В нём заняты все звёзды. Я хочу этим сказать, что в нём заняты все, потому что в этом театре все звёзды. Кроме художественного руководителя. Он на этот раз предпочёл умереть в актёрах. И ему это почти удалось. Но всё же полностью скрыть свои уши не смог. Кстати, АТХовская тусовка пополнилась Анной Афанасьевой, которая некогда окончила театральный факультет одновременно с Юрием Кудиновым, Ингой Монаенковой и Алексеем Нестеровым. Он — автор декораций и костюмов к «Маленьким трагедиям» в тюзе, а по образованию — актёр, окончивший сначала Саратовское театральное у Риммы Беляковой и Георгия  Банникова, а затем ГИТИС.
Тусовались же в «Коллапше» во имя либерте. Которая свобода. Свобода от всех наших социальных и политических запросов и вопросов. Они начали спектакль с придумывания названия и обсмеяли все наши лучшие слова. Сидели, понимаешь, в белых креслах и перекидывались существительными, произвольно меняя в них то согласные, то гласные. «Чебурек — это звучит гордо», — вспомнил Юрий Кудинов. «Правда — вот бог свободного чебурека», — поддержала его Инга Монаенкова. «Рыба ищет где глубже, а чебурек – где лучше», – возразила им Елена Блохина. «Редкая пицца долетит до середины Днепра», — нашла новую тему Анна Афанасьева.
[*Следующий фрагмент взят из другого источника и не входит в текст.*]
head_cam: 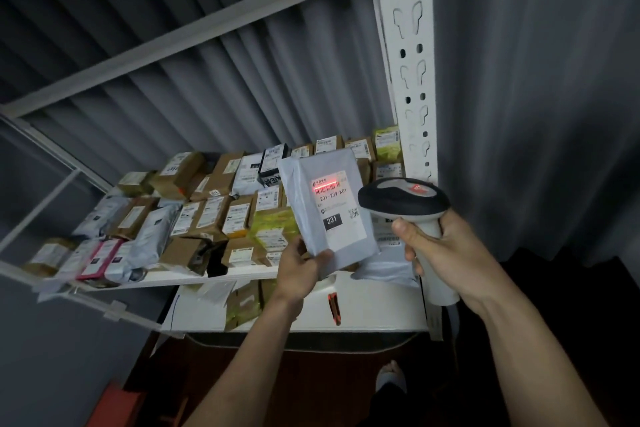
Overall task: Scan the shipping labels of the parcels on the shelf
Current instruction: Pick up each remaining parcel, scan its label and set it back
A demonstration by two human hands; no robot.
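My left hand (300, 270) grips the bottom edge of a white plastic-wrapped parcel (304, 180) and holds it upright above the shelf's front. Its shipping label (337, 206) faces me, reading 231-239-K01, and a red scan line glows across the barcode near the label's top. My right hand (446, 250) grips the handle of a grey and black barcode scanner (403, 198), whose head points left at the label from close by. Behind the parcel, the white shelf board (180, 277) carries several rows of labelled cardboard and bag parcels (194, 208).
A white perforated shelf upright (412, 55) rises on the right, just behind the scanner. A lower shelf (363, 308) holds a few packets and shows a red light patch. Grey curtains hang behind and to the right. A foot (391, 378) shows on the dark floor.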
А может, то была не Афанасьева, а Сергей Волков или другой Сергей, который Ганин. Реплики принадлежат сегодня одному, завтра — другому. Но несомненно, что только Инга будет читать Кортасара и только Блохина петь Вертинского. Кроме них, в Саратове этого не умеет делать никто.
Зрители — забавный народ, они, желая помочь любимому театру, пачками тащили и безвозмездно отдавали худруку «Истоки» (сборники андеграундной прозы и стихов), ротапринтное издание «Митьков». Иван Иванович благодарил, целовал женщинам руки, но во взоре его читалась скука. Он и его актёры знают всё это досконально.
А про что спектакль? Про нашу сегодняшнюю жизнь. Про Чапаева, приславшего письмо концептуалисту Пригову. Про Чайковского, позировавшего Шагалу. Про человека, повисшего в Крыму на скале над синевой Айвазовского. И про мышь, осыпанную дустом. Чепуха? Реникса? Свобода. От запретов. От политизированности. Вольность выбора текстов. Вольная игра словом. Вольность жизни. Мы свободны выйти из коллапса или коллапша,  если он нам не по нраву. Иван Верховых свободен включать или не включать это шоу в изысканный репертуар своего театра. Актёры вольны брать этот текст или не брать. А мы вольны пойти на этот спектакль или не пойти.